Collatz conjecture undecidable from the general case? There are known results that generalized version of Collatz conjecture is undecidable. I wonder why special case of it still can be decidable? Isn't general case should apply results to all special cases? 
 A: Just because a general problem can't be solved, it doesn't follow that specific instances can't be solved.  The general fifth-degree polynomial can't be solved by radicals, but certainly there are are particular fifth-degree equations that can be.
A professor once gave me this example of an undecidable problem, each of whose instances is decidable.  For each positive integer $n$, let $P(n)$ be the proof in the first order theory of arithmetic with Gödel number $n$. Then the statement, $\exists  n, P(n)$ is a proof that $0=1,$ is undecidable.  But for any $n$ we can certainly decide it.  There is an effective procedure for generating $P(n)$ and then we inspect the last line to see if it says $0=1.$ 
A: We can't decide whether the generalisation is true or false. That means, we can't use any algorithm which would tell us which special cases are true and which are false. However, solving one special case doesn't tell us anything about all the other cases as general. So we might be still able to decide whether a subset of all special cases are true.
A: 
Isn't general case should apply results to all special cases? 

It seems that your confusion stems from this. The phrase "general case" here is used differently from how you are interpreting it. In some situations, "general case" means that it applies to all instances of a problem. In this situations, it means that all problems taken together create an undecidable problem.
The theorem you link states that there exists no terminating Turing machine which can take numbers $P, a_0, b_0, \ldots, a_{P-1}, b_{P-1}$ and output $0$ if the corresponding Collatz conjecture is false, and $1$ if the corresponding Collatz conjecture is true.

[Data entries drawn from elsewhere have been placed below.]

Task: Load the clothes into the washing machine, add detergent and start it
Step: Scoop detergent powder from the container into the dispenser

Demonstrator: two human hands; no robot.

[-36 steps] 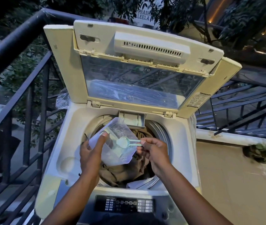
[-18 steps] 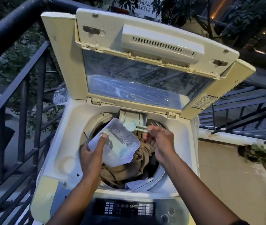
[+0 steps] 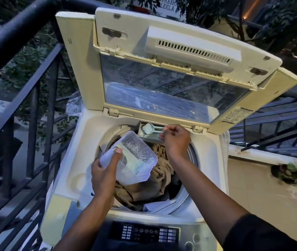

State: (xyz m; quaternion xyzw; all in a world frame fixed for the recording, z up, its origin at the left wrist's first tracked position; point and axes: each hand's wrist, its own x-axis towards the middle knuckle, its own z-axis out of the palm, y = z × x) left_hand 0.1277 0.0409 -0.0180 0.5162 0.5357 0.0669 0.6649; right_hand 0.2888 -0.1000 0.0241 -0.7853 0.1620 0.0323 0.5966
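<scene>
A top-loading washing machine [image 3: 71,158] is seen from above with its lid [image 3: 171,69] raised upright at the back, so the round drum mouth is left open. Brown clothes [image 3: 155,180] are piled inside the drum, filling most of the opening, with a white piece showing at the front rim. A clear plastic detergent container [image 3: 137,160] is held tilted over the left part of the drum by the left hand [image 3: 104,176]; the fingers are curled round its near left edge and the thumb is pressed flat on its upper face. White powder is seen through its wall. The right hand [image 3: 176,140] is raised at the back rim of the drum, its fingertips pinching the handle of a pale green scoop [image 3: 148,128]. The bowl of the scoop is held over the small detergent tray [image 3: 153,137] set into the back edge of the opening, just under the lid hinge. Open room is left between the 2 hands above the clothes. The control panel [image 3: 144,232] lies along the near edge, below both forearms. A dark metal railing [image 3: 35,98] runs close along the left side of the machine, and a low wall [image 3: 252,154] stands to its right
</scene>
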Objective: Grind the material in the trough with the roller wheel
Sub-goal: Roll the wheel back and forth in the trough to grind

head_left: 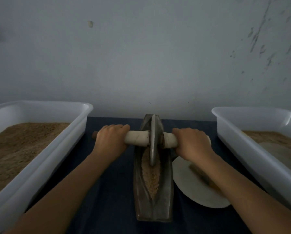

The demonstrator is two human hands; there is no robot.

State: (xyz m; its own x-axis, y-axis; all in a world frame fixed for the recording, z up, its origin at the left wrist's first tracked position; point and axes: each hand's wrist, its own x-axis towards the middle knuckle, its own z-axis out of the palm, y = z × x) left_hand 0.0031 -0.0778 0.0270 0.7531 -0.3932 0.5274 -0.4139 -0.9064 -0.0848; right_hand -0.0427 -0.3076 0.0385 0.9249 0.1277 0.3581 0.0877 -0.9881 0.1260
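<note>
Gripping the roller wheel's point(153, 141) handle, left hand point(110, 140) and right hand point(192, 143) flank the trough point(152, 205) on dark cloth point(111, 191), pale wall point(141, 56) behind.

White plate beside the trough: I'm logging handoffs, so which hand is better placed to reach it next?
Probably the right hand: the white plate lies right of the trough, under the right forearm. The left hand would have to cross the roller wheel.

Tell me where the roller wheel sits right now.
In the head view the roller wheel stands centred in the far half of the metal trough, its handle gripped by the left hand and right hand.
</note>
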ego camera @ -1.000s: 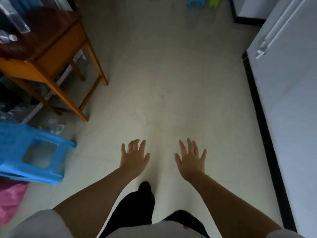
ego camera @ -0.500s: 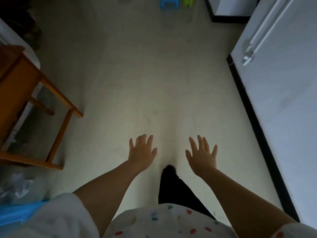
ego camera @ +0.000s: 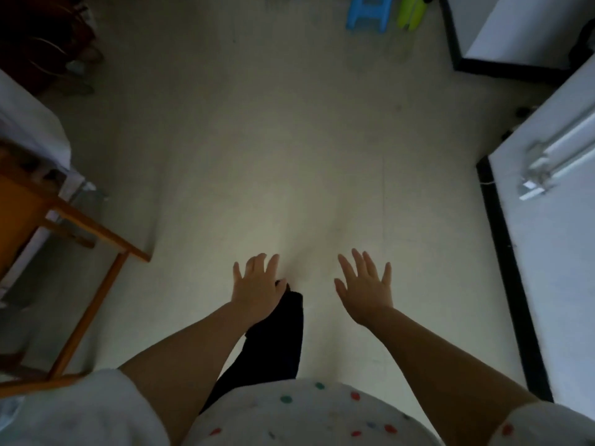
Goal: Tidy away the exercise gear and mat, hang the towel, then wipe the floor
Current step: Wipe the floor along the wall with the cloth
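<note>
Left hand (ego camera: 257, 289) and right hand (ego camera: 365, 288) both spread, grasping nothing, above pale floor (ego camera: 289, 140), wooden surface frame (ego camera: 93, 275) left of left hand, black skirting edge (ego camera: 512, 275) right of right hand, blue stool (ego camera: 368, 12) far ahead.

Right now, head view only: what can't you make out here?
- Wooden table: cut off by the left edge; its top is out of frame.
- Dark heap, top-left corner: too dim to identify.
- Blue stool and green item: clipped by the top edge.
- Feet: hidden by the shirt and the left hand; right hand holds nothing.
- Mat, towel, exercise gear: none in view.
</note>
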A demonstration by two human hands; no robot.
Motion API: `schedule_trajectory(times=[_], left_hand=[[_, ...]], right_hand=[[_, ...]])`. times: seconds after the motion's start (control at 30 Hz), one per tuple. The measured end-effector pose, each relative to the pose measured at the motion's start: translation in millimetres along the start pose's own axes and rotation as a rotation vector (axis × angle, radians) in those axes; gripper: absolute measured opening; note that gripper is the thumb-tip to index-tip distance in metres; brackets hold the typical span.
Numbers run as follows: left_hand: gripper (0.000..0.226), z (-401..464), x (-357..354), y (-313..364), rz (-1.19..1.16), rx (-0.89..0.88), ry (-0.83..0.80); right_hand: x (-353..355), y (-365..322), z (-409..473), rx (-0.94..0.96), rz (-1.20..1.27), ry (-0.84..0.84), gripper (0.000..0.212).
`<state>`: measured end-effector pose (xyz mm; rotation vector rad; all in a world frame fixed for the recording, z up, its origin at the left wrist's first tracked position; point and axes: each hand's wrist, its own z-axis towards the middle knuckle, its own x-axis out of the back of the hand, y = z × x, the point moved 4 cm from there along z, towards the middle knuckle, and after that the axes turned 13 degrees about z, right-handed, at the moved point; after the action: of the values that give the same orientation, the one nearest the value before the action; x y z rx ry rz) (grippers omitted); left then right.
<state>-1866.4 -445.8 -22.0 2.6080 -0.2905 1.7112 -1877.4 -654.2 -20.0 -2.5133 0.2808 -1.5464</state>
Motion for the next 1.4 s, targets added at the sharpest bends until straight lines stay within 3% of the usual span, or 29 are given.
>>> schedule_trajectory(times=[0.27,0.57,0.83,1.0,1.17,1.33,1.4], left_hand=[[0.059,240,133,-46,0.069,-0.073,0.074],[0.059,480,241,48,0.068,-0.342,0.116],[0.058,688,360,52,0.054,-0.163,0.214],[0.053,797,387,46,0.049,-0.089,0.197],[0.051,942,435,55,0.075,-0.162,0.167],[0.065,1078,523,42,0.12,-0.181,0.226],[0.06,1133,551,39,0.106,-0.177,0.109]], right_hand=[[135,-6,206,-0.188,0.206,0.093,0.055],[230,97,388,-0.369,0.189,0.08,0.055],[382,151,590,-0.315,0.156,0.105,0.054],[449,146,717,-0.197,0.12,0.117,0.054],[505,161,855,-0.212,0.11,0.125,0.054],[587,165,970,-0.267,0.154,0.146,0.053],[617,171,1014,-0.281,0.198,0.166,0.053]])
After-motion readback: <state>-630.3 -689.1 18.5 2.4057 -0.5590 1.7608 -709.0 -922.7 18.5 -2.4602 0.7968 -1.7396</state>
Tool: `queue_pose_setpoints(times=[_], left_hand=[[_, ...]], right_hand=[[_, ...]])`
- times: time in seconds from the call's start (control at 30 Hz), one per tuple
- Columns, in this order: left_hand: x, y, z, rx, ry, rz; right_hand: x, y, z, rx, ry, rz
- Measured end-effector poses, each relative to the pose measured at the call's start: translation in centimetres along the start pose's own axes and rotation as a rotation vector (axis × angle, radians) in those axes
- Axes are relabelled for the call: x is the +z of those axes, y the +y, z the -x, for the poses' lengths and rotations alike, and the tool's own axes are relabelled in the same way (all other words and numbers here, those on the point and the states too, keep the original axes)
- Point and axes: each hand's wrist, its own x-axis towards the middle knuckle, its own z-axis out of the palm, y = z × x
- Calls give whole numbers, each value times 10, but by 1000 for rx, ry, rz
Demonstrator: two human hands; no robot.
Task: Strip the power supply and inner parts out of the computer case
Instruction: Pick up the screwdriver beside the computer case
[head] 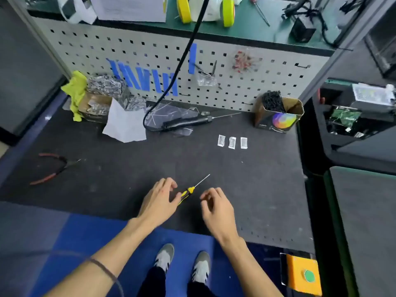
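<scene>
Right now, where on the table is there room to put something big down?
The bare mat between the pliers, the small packets and the hands. It is crowded at the back, around the electric screwdriver and the box.

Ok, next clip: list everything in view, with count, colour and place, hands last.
screwdriver: 1, yellow-black, front centre of mat
pliers: 1, red-handled, left
electric driver: 1, black, corded, by pegboard
small packets: 3, white, centre right
cardboard box: 1, brown, holds black ties, right rear
cloth: 1, yellow-green, left rear
tape rolls: 2, yellow, top shelf
computer case: 1, black, open, far right
left hand: touches screwdriver handle
right hand: loosely curled, holds nothing
</scene>
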Motion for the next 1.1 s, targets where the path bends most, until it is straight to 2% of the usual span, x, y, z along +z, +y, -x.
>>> queue_pose_setpoints(times=[0.13, 0.33, 0.47, 0.6, 0.7, 0.9, 1.1], left_hand=[[15, -3, -24, 12, -103, -104], [25, -2, -50, 135, -246, -221], [19, 18, -56, 198, -391, -146], [19, 67, -45, 353, -528, 23], [27, 119, -17, 502, -648, 133], [67, 204, 84, 790, -973, 178], [105, 241, 216, 1047, -1253, 162]], right_hand=[[9, 1, -6, 108, 48, 14], [24, -3, 9, 263, 149, 11], [22, -13, 31, 382, 272, -7], [5, -20, 62, 467, 439, -10], [-21, -19, 97, 532, 609, -11], [-62, -17, 212, 725, 990, -57], [-60, -26, 346, 876, 1280, -116]])
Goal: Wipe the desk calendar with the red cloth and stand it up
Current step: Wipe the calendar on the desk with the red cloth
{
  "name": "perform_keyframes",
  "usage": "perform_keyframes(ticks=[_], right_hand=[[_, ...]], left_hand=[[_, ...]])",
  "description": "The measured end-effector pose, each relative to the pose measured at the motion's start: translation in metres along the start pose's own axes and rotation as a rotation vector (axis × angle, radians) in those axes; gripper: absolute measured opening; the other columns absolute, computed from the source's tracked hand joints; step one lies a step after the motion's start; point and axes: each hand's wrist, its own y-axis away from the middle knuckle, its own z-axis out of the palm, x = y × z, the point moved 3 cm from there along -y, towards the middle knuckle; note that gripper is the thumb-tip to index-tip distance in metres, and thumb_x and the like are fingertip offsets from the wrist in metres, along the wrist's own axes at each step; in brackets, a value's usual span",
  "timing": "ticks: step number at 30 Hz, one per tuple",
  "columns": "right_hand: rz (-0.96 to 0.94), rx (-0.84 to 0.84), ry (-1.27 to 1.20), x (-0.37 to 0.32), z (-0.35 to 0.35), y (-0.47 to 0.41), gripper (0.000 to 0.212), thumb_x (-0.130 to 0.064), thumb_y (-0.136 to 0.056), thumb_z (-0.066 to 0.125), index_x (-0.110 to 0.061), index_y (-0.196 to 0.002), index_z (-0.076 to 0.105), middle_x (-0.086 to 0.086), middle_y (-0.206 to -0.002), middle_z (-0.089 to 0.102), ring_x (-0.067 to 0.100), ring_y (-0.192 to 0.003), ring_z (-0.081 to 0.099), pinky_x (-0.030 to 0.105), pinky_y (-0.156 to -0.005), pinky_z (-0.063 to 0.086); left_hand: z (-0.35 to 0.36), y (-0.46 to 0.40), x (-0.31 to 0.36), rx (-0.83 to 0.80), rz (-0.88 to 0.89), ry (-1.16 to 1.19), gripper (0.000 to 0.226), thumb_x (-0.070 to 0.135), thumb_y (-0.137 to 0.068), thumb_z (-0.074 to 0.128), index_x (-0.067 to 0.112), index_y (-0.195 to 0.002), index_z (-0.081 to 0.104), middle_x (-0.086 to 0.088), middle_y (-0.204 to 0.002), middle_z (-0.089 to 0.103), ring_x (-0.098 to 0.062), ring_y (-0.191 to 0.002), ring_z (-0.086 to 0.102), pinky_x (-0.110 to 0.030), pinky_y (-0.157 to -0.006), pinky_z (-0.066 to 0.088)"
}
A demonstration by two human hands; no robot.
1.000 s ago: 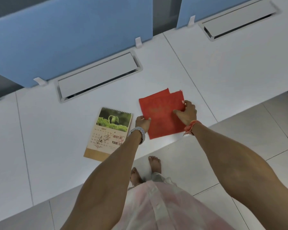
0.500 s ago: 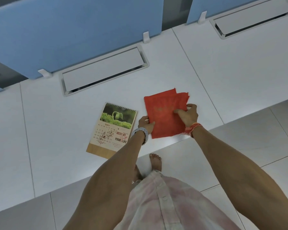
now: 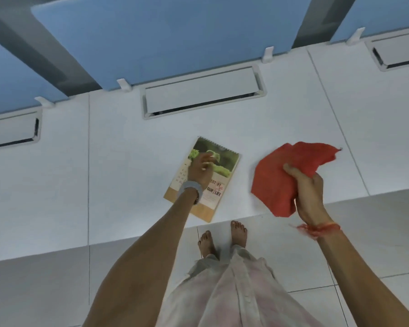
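- The desk calendar (image 3: 219, 182) is a flat, stiff rectangle lying face up on the smooth white desk (image 3: 118, 175), just below the middle of the frame. Its printed page shows a green plant photo above a date grid and dark lettering, a strip of brown board shows along its lower edge, and small wire loops run along its upper edge.
- The red cloth (image 3: 276, 178) is soft and matte, bunched into an irregular, roughly hexagonal shape with a ragged corner pointing to the upper right. It sits right of centre, well apart from the calendar, and its lower part overhangs the desk's front edge.
- The right hand (image 3: 308, 197) is clenched on the cloth's right side, thumb pressed into the fabric, with most of the cloth spreading up and left of the grasp.
- The left hand (image 3: 201, 167) lies over the calendar's left half, fingers loosely spread near the photo; whether it presses or only hovers I cannot tell. A pale bracelet sits at that wrist.
- The calendar's long axis runs from lower left to upper right, slightly tilted from vertical, with the wire-bound edge pointing toward the blue partition (image 3: 165, 36) at the top.
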Motion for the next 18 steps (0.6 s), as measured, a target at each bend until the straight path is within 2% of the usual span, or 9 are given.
perform_keyframes(ticks=[1, 3, 4, 7, 10, 13, 15, 16, 18], right_hand=[[-0.07, 0.032, 0.114, 0.002, 0.009, 0.013, 0.004, -0.031, -0.085, 0.08, -0.028, -0.088, 0.08, -0.016, -0.086, 0.083, -0.001, -0.082, 0.078, 0.024, -0.073, 0.058], [-0.234, 0.082, 0.316, 0.012, 0.032, 0.036, 0.024, -0.048, -0.087, 0.074, -0.026, -0.076, 0.072, -0.023, -0.069, 0.075, -0.008, -0.063, 0.07, 0.015, -0.062, 0.053], [-0.324, 0.09, 0.398, 0.02, 0.044, 0.044, 0.032, -0.052, -0.088, 0.071, -0.024, -0.073, 0.066, -0.02, -0.063, 0.072, -0.007, -0.054, 0.065, 0.01, -0.054, 0.048], [-0.504, -0.03, 0.619, 0.06, 0.088, 0.062, 0.029, -0.045, -0.095, 0.066, -0.025, -0.076, 0.055, -0.008, -0.056, 0.063, 0.002, -0.044, 0.057, 0.006, -0.046, 0.039], [-0.519, -0.151, 0.816, 0.104, 0.134, 0.062, 0.021, -0.037, -0.099, 0.064, -0.019, -0.088, 0.062, -0.003, -0.078, 0.068, 0.009, -0.064, 0.067, 0.011, -0.054, 0.05], [-0.723, -0.195, 1.081, 0.136, 0.175, 0.062, 0.04, -0.045, -0.1, 0.052, -0.013, -0.086, 0.07, 0.0, -0.08, 0.068, 0.022, -0.086, 0.064, 0.037, -0.076, 0.058], [-0.861, -0.224, 1.276, 0.155, 0.199, 0.057, 0.053, -0.052, -0.106, 0.039, -0.016, -0.114, 0.076, 0.004, -0.107, 0.068, 0.027, -0.116, 0.059, 0.051, -0.104, 0.049], [-0.874, -0.272, 1.384, 0.163, 0.209, 0.053, 0.058, -0.057, -0.106, 0.033, -0.023, -0.134, 0.07, 0.007, -0.13, 0.065, 0.032, -0.135, 0.052, 0.057, -0.117, 0.037], [-0.844, -0.365, 1.551, 0.174, 0.22, 0.043, 0.061, -0.061, -0.106, 0.029, -0.032, -0.156, 0.049, 0.011, -0.164, 0.044, 0.042, -0.157, 0.03, 0.065, -0.126, 0.017]], left_hand=[[-0.023, 0.002, -0.01, 0.076, 0.026, -0.061, 0.038, -0.002, -0.093, 0.042, 0.016, -0.118, 0.064, -0.001, -0.113, 0.068, -0.023, -0.106, 0.065, -0.028, -0.08, 0.055], [-0.063, 0.006, -0.037, 0.17, 0.046, -0.213, 0.042, 0.002, -0.096, 0.038, 0.016, -0.132, 0.056, -0.005, -0.132, 0.06, -0.027, -0.124, 0.058, -0.033, -0.094, 0.053], [-0.078, 0.01, -0.051, 0.186, 0.052, -0.299, 0.044, 0.006, -0.098, 0.038, 0.017, -0.139, 0.05, -0.006, -0.142, 0.056, -0.028, -0.132, 0.053, -0.036, -0.103, 0.049], [-0.104, 0.019, -0.089, 0.126, 0.107, -0.496, 0.05, 0.02, -0.103, 0.035, 0.016, -0.153, 0.034, -0.009, -0.16, 0.038, -0.031, -0.149, 0.034, -0.052, -0.121, 0.032], [-0.106, 0.018, -0.116, 0.03, 0.232, -0.725, 0.055, 0.025, -0.106, 0.028, 0.013, -0.159, 0.021, -0.008, -0.168, 0.017, -0.029, -0.157, 0.012, -0.046, -0.128, 0.014], [-0.104, 0.012, -0.127, 0.024, 0.333, -0.887, 0.057, 0.028, -0.103, 0.021, 0.015, -0.159, 0.02, -0.009, -0.168, 0.016, -0.03, -0.157, 0.011, -0.045, -0.128, 0.012], [-0.102, 0.007, -0.132, 0.017, 0.389, -0.974, 0.06, 0.033, -0.101, 0.021, 0.013, -0.158, 0.025, -0.011, -0.166, 0.023, -0.034, -0.155, 0.017, -0.048, -0.126, 0.019], [-0.102, 0.004, -0.137, 0.012, 0.404, -1.0, 0.061, 0.036, -0.1, 0.024, 0.012, -0.157, 0.028, -0.011, -0.166, 0.025, -0.035, -0.154, 0.019, -0.05, -0.126, 0.021], [-0.102, 0.001, -0.142, 0.003, 0.403, -1.025, 0.062, 0.039, -0.1, 0.027, 0.013, -0.157, 0.029, -0.007, -0.166, 0.023, -0.035, -0.155, 0.017, -0.05, -0.126, 0.021]])
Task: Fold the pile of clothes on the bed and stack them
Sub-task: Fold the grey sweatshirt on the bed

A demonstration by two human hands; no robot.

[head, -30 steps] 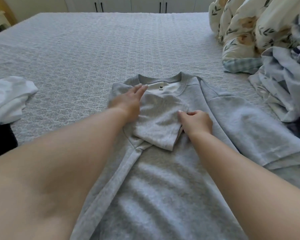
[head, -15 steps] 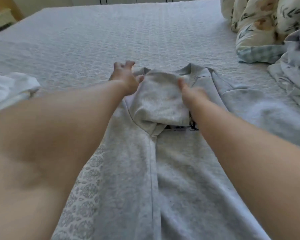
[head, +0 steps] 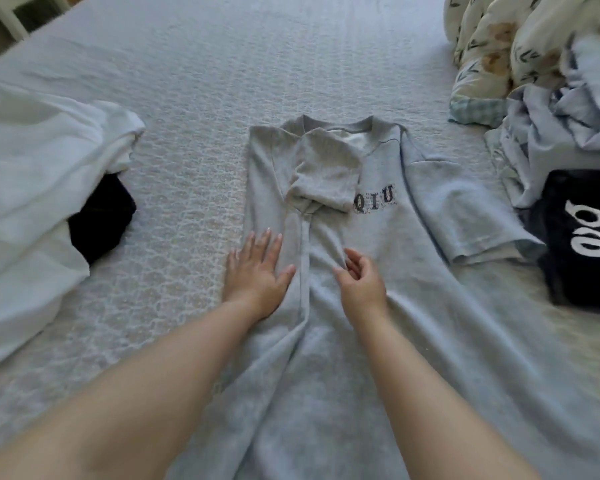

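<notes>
Left hand lying flat with fingers straight, pressing the folded side of the grey T-shirt, right hand hovering loosely curled, holding nothing, bed lying underneath

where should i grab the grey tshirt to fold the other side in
Pinch the grey t-shirt at the hem of its right sleeve, coming from the right. That sleeve lies spread flat and unfolded, while the left sleeve is already folded in.

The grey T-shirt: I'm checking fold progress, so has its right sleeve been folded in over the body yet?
No, the right sleeve of the grey T-shirt lies spread out sideways.
</notes>
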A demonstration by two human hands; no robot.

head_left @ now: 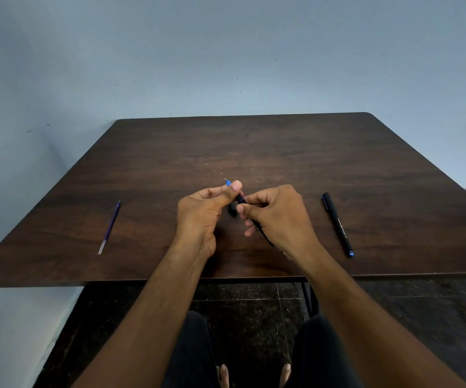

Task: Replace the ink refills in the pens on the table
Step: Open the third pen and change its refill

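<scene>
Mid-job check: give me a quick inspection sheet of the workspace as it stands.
Surface: dark wooden table, bare apart from the job's things.
Job's things: loose refill lying at left; capped black pen lying at right; opened pen held at centre, tip pointing away.
Clutter: nothing seen.
Grippers: left hand pinches the tip end; right hand grips the barrel.
Cables: nothing seen.
Surroundings: pale blue wall, dark tiled floor.

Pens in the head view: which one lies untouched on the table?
The capped black pen right of the right hand; the other pen is gripped in both hands.
</scene>
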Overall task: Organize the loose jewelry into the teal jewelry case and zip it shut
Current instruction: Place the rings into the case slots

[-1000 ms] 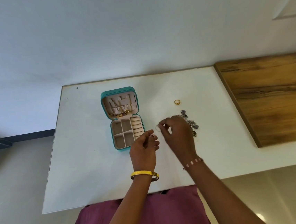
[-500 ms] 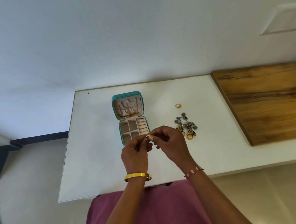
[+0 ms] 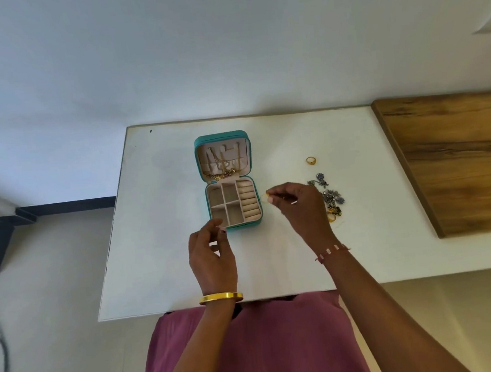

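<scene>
From the head camera, a white table runs out from a pale wall, with a wooden board lying on its right part. On the table, left of the middle, the teal case lies open and unzipped: its lid is folded back toward the wall, and gold chains hang and pool inside the lid. The nearer half shows small square compartments on the left and a column of ring rolls on the right — what they hold, if anything, is too small to tell.

The right hand hovers just right of the case, thumb and forefinger pinching a small pale ring beside the ring rolls; whether the ring touches the case cannot be told. A pink-and-white bracelet circles that wrist.

The left hand is at the case's near left corner, fingers loosely curled and holding nothing (its fingertips overlap the corner, contact unclear). A gold bangle sits on its wrist.

Right of the right hand a loose pile of silver-grey and gold pieces lies on the table, partly hidden by the hand. A gold ring lies alone, farther toward the wall, apart from the pile.

At the near edge — a magenta garment.
</scene>
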`<move>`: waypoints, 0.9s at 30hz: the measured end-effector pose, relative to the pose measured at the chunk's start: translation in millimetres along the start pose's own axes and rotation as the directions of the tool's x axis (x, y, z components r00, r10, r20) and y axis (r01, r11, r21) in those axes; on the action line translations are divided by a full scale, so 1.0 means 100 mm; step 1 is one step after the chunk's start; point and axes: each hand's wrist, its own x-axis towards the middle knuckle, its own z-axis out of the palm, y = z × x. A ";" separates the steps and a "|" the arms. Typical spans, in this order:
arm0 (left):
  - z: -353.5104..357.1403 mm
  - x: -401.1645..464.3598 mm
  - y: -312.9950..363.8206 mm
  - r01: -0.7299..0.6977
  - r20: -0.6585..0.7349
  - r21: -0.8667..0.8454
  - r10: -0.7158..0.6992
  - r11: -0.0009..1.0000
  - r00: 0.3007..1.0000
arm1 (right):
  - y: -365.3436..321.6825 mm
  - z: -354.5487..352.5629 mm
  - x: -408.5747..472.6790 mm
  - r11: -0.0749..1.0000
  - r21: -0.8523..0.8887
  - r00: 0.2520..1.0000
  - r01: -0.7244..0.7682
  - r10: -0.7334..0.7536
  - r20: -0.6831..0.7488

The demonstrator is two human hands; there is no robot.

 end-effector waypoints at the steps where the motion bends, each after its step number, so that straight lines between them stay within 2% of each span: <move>1: 0.01 0.03 -0.03 0.021 -0.017 0.004 -0.021 1.000 1.000 | 0.00 0.02 0.07 0.999 -0.040 0.999 0.028 -0.029 -0.026; 6: 0.12 0.22 -0.11 0.161 0.006 -0.011 -0.161 0.987 0.987 | 0.04 0.16 0.34 0.967 -0.208 0.988 0.145 -0.151 -0.017; 12: 0.18 0.35 -0.14 0.113 0.063 0.124 -0.121 0.986 0.991 | 0.06 0.30 0.41 0.936 -0.272 0.975 0.222 -0.215 0.057; 21: 0.04 -0.02 -0.21 0.100 0.135 0.058 -0.107 0.993 0.985 | 0.15 0.25 0.00 0.897 -0.367 0.969 0.244 -0.244 0.049; 27: 0.00 -0.16 -0.24 0.160 0.186 0.038 -0.164 0.986 0.969 | 0.23 0.19 -0.12 0.791 -0.522 0.944 0.320 -0.312 0.107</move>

The special case here means: is there a Turing machine which can take the (specific) numbers $2, 1/2, 0, 3, 1$ and output $0$ if the ordinary Collatz conjecture is false, or 1 if the ordinary Collatz conjecture is true? The answer is trivially that such a Turing machine exists: either the Turing machine that always outputs 0 will do, or the one that always outputs 1. We just don't know which one it is, yet.